[Work to complete] This task calls for copying every line of the records that includes the word "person".

[Data shown]
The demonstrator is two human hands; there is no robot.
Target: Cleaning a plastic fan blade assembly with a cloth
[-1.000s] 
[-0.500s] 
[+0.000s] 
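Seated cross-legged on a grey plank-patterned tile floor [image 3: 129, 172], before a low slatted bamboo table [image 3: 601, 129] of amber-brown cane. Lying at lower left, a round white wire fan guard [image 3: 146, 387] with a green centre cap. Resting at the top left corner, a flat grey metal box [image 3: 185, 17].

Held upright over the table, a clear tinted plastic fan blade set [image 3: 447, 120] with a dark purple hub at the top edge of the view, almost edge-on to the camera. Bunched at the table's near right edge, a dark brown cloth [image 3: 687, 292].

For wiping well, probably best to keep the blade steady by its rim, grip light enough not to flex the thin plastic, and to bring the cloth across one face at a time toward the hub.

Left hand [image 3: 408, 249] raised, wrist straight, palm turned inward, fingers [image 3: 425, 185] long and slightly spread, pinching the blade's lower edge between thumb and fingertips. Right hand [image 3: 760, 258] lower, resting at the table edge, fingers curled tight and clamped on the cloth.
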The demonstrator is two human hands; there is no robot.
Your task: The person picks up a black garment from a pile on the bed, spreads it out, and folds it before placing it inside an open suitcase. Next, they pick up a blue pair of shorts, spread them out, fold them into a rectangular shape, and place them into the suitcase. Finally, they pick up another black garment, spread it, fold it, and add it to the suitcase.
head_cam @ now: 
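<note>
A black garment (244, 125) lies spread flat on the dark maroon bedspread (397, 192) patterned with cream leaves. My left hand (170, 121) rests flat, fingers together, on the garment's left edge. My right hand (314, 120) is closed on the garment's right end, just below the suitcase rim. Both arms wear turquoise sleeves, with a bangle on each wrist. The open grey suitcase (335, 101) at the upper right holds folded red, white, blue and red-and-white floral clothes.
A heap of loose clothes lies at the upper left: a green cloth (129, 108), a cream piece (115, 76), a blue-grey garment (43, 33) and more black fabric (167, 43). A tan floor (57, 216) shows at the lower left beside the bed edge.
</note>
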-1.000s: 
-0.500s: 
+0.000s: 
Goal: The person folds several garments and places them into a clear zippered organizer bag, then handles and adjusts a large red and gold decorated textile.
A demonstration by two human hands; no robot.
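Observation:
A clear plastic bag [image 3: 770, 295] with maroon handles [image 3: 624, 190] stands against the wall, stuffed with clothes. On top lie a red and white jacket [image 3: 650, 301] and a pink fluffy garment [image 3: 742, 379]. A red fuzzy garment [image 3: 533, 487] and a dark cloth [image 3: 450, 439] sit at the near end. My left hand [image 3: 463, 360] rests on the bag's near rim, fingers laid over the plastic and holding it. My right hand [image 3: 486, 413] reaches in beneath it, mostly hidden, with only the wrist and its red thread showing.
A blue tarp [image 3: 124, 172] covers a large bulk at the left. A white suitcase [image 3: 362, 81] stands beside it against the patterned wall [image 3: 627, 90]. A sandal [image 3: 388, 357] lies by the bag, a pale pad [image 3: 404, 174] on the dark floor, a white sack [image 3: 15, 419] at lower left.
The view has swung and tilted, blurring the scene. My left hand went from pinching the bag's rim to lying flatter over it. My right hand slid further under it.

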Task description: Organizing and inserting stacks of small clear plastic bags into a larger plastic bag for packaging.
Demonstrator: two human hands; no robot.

[Answer to the problem]
Your task: The person picks up a black garment from a pile on the bed, spreads it out, and folds it before placing it inside an open suitcase. Next, they pick up a blue pair of shorts, spread them out, fold them into a rectangular shape, and place them into the suitcase. Finally, they pick up another black garment, spread it, fold it, and add it to the suitcase.
Goal: The person folds several garments and places them into a clear zippered organizer bag, then handles and adjusts a large red and gold decorated textile.

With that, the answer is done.